* [Task description]:
Return, word for word, only the lines of the data below that lie between the line with "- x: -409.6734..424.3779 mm" and the line with "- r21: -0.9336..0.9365", those two lines included.

Extracted data entries:
▼▼▼

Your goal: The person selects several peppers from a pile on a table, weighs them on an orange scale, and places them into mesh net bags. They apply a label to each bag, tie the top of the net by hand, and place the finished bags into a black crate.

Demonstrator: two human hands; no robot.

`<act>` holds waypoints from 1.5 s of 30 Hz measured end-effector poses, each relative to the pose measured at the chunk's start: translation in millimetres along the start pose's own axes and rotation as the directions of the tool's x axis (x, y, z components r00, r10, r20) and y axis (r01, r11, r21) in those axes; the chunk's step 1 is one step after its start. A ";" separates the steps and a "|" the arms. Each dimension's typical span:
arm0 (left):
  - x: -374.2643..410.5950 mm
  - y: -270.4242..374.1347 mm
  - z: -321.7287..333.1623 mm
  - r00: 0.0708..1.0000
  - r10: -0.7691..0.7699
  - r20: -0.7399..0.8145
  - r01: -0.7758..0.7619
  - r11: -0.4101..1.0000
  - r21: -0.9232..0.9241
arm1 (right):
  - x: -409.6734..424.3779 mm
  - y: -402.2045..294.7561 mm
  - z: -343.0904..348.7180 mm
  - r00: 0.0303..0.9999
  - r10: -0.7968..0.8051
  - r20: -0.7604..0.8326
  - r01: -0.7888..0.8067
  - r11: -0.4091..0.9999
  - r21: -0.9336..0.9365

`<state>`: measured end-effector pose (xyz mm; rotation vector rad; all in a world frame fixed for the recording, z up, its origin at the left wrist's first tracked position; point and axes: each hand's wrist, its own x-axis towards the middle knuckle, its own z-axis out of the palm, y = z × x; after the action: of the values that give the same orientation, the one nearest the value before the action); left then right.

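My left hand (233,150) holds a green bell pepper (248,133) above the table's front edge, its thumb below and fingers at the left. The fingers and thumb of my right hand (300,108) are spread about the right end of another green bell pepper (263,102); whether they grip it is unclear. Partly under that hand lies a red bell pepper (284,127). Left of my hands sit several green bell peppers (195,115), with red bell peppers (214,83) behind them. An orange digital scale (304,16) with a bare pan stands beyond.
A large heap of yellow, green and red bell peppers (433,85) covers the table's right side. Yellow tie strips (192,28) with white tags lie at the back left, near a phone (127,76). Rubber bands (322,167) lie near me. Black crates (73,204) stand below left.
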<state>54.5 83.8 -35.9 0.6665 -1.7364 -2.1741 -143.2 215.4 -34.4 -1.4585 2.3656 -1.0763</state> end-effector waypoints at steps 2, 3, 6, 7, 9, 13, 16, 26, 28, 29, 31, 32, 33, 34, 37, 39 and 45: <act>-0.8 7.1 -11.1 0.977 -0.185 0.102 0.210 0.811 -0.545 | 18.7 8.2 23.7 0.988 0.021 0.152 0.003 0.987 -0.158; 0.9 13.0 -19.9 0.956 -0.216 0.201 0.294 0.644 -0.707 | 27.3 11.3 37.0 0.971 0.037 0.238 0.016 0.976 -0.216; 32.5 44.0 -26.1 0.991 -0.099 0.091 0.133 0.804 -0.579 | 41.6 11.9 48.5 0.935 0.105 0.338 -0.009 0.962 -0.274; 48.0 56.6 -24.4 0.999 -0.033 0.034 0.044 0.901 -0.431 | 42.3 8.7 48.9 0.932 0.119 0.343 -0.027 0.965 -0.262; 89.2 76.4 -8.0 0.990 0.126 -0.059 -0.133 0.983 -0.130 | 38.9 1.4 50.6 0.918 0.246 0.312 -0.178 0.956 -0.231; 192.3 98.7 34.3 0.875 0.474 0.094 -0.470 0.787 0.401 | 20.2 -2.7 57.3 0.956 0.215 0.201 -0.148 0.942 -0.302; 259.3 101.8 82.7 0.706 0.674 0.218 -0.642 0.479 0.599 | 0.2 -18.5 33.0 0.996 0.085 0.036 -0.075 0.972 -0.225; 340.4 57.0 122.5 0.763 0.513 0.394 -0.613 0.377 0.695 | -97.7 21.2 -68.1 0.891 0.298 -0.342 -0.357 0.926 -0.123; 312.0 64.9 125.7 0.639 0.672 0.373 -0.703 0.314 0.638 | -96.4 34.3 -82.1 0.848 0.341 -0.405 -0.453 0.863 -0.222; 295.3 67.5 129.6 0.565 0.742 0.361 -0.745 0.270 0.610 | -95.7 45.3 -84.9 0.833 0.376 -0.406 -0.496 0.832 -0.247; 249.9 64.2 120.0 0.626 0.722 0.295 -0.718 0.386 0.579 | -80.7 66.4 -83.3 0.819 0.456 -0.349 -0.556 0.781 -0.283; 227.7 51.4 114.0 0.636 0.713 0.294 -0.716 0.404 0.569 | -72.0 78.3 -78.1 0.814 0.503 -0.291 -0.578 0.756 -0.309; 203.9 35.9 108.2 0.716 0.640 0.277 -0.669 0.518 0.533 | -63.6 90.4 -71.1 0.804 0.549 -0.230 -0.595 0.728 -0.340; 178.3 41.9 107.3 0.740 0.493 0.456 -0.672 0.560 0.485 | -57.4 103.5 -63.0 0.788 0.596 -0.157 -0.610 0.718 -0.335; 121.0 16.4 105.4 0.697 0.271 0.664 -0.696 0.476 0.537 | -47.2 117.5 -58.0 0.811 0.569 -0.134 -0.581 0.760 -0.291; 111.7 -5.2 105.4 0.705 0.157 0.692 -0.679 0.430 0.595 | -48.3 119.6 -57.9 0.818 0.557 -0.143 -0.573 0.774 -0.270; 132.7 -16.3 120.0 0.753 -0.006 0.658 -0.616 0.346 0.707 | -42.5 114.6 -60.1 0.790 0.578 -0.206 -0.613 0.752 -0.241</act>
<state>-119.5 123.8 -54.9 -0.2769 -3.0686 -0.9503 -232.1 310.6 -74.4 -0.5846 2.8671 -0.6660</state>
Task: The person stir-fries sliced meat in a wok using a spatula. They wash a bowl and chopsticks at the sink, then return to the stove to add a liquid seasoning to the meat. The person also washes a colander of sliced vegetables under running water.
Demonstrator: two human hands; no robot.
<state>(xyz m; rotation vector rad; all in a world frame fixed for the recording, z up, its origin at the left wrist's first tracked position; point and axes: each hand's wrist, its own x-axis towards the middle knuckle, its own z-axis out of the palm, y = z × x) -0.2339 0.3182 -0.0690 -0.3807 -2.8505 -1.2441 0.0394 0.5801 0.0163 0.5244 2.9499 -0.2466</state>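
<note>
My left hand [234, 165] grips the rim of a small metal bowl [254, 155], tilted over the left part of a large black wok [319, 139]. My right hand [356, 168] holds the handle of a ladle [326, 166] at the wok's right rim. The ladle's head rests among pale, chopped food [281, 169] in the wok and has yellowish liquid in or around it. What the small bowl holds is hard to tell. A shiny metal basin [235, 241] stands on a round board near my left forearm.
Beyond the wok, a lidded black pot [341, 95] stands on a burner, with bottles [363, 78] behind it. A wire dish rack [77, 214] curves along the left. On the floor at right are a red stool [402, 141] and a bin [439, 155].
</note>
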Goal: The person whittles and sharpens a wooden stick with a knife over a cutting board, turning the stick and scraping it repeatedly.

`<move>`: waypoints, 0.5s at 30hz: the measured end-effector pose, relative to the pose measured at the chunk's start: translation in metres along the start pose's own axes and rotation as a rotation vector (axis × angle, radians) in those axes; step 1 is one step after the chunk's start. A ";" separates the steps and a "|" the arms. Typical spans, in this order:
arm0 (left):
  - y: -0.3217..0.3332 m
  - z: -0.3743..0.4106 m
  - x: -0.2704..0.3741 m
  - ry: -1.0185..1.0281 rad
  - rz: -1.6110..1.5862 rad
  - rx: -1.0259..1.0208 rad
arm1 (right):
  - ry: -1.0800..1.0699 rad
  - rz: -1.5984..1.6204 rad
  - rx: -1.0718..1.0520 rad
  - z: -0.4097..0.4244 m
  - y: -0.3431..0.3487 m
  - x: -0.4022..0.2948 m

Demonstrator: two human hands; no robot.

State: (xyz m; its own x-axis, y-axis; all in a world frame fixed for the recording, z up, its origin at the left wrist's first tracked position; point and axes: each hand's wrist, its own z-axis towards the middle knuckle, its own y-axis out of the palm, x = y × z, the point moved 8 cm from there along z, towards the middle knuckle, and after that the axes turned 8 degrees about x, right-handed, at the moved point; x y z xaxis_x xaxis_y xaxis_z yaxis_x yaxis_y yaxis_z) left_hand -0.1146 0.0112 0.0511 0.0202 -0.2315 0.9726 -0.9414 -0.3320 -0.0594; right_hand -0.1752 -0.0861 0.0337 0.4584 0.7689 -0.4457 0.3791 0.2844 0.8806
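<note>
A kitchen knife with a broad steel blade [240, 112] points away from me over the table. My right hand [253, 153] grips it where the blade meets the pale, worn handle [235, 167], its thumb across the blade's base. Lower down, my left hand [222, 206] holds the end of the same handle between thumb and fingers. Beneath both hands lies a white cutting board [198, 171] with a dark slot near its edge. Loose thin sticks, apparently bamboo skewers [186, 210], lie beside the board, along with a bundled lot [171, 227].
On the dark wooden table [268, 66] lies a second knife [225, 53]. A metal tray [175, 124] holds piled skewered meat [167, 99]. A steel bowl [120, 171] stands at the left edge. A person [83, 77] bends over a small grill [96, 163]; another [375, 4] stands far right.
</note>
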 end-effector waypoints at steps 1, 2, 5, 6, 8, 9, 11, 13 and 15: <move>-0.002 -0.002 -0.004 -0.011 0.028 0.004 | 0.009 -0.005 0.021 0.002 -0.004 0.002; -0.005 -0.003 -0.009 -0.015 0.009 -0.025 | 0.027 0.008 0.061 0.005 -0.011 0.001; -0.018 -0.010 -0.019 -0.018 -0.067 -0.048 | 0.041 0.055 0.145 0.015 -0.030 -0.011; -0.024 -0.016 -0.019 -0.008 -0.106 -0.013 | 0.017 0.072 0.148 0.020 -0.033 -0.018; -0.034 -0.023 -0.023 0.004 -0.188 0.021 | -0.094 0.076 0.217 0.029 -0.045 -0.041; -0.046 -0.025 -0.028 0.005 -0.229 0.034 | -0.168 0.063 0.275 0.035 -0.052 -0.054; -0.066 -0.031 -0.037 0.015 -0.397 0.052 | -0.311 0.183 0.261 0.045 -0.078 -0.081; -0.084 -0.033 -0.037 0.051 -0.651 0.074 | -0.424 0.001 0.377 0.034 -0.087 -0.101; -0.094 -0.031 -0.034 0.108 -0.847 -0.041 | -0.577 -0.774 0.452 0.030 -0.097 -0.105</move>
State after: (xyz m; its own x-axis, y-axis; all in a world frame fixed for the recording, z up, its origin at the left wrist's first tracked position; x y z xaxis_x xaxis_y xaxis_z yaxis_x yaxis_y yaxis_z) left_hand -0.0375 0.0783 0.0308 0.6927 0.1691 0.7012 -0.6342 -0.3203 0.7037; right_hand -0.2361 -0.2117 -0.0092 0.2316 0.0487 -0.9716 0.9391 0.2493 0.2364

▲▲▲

* [Task solution]:
  - x: -409.6734..424.3779 mm
  - y: -402.2045..294.7561 mm
  - z: -343.0904..348.7180 mm
  - r00: 0.0303..0.9999
  - r10: -0.7968..0.8051
  - r20: -0.7604..0.8326
  - r01: -0.7888..0.8067
  - r11: -0.4091..0.9999
  - r21: -0.9336..0.9365

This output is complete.